[WHAT TO DO]
What you return should be each line of the data containing the string "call".

[LISTED ENTRIES]
--
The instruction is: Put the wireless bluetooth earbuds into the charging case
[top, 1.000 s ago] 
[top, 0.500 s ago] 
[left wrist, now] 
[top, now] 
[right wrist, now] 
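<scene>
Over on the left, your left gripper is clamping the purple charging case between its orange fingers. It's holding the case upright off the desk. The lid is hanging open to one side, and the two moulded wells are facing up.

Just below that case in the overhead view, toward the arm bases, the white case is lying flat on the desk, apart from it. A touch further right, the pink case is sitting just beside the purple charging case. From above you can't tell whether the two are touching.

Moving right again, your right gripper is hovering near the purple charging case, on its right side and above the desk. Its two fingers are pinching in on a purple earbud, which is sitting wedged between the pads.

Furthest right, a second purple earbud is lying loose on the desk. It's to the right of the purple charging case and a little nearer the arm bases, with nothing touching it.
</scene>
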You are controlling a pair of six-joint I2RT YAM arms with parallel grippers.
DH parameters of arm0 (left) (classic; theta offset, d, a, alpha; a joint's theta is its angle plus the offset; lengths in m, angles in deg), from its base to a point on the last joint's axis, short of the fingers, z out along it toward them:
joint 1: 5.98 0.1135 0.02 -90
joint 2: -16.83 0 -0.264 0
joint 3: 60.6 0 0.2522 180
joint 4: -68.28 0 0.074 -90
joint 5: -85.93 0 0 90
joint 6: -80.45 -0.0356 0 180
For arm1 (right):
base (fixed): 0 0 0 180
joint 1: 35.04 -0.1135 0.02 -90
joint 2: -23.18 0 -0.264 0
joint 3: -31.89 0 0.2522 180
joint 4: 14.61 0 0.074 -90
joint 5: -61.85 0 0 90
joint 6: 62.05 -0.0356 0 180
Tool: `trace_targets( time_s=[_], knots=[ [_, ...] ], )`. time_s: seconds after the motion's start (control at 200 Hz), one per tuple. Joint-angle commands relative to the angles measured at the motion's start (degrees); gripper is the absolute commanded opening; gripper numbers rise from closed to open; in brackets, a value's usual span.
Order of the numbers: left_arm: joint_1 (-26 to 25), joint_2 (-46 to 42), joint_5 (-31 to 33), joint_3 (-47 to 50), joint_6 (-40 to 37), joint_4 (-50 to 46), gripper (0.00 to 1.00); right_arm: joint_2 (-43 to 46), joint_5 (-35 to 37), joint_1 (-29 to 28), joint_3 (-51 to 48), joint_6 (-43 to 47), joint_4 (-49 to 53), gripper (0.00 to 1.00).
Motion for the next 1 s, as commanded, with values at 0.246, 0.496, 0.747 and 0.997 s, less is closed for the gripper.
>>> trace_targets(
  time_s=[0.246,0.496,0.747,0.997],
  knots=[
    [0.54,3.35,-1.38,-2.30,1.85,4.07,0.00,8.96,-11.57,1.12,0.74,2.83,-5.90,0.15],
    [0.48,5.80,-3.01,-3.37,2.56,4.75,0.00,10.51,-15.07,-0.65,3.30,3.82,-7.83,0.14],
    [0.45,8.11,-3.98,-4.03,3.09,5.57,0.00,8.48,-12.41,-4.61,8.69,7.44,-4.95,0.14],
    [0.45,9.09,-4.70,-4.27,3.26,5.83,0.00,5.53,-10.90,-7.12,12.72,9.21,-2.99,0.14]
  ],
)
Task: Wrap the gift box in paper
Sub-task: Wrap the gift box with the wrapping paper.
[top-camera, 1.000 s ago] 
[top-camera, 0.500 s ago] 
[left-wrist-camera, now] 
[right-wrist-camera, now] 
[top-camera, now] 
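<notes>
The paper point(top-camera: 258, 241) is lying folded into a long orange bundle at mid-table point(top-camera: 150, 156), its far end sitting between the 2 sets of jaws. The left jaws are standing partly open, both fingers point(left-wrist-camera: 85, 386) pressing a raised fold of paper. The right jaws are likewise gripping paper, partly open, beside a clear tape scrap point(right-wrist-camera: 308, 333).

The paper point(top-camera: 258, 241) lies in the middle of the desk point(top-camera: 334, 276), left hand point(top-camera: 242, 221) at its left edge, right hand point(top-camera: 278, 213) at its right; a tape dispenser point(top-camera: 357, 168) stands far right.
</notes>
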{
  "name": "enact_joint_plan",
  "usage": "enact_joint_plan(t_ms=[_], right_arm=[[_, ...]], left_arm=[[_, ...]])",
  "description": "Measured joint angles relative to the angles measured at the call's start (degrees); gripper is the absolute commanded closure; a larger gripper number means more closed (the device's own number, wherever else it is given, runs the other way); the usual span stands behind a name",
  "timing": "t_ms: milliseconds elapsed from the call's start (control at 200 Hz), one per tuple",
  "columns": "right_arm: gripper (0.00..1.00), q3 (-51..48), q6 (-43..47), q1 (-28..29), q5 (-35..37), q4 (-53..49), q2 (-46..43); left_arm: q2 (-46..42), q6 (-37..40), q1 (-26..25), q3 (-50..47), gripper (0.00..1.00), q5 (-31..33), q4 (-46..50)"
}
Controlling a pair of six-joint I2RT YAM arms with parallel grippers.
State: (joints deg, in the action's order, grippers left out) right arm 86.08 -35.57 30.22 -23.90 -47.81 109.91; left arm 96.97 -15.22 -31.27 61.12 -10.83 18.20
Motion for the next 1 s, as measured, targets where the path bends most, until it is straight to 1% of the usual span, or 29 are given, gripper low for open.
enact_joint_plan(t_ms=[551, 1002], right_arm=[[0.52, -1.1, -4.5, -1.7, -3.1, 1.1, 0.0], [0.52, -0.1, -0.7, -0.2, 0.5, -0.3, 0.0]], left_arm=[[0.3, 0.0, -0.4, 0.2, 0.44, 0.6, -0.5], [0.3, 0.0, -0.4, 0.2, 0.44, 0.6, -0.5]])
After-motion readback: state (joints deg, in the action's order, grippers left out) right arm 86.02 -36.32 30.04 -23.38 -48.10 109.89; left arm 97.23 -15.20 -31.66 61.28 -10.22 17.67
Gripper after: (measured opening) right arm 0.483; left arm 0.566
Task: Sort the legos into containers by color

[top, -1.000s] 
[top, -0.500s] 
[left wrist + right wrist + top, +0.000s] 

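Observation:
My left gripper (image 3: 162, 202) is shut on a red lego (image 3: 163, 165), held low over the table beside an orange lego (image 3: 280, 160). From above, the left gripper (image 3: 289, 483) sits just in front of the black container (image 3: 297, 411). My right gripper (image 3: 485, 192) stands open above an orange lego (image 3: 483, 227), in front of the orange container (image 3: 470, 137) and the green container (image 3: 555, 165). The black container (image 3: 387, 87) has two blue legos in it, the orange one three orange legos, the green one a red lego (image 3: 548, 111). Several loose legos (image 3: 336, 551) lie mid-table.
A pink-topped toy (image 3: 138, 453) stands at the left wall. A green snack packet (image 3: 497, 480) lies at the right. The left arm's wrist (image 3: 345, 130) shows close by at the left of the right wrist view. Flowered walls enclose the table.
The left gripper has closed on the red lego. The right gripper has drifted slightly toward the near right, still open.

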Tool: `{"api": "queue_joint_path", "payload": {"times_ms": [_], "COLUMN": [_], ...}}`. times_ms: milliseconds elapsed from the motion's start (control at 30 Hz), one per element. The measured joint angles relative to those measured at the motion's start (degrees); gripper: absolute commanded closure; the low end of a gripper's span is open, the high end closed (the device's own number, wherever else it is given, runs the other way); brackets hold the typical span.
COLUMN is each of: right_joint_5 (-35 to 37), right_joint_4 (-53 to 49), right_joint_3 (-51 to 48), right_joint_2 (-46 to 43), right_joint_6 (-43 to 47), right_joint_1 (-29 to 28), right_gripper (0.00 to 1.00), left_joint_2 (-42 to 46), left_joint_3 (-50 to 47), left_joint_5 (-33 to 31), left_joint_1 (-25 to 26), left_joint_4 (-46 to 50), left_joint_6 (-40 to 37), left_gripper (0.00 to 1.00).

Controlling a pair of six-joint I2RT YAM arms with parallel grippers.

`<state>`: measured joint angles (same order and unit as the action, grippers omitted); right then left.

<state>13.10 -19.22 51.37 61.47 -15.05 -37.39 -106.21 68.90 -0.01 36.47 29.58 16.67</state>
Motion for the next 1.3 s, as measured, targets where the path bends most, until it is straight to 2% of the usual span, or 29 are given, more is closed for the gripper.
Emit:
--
[ANSWER BOX]
  "description": "Measured joint angles relative to the angles measured at the call's start (degrees); gripper is the absolute commanded closure; a larger gripper number means more closed (the device's own number, wherever else it is given, runs the other way); the usual span stands behind a name",
  "timing": "t_ms: milliseconds elapsed from the call's start (control at 200 Hz), one per tuple",

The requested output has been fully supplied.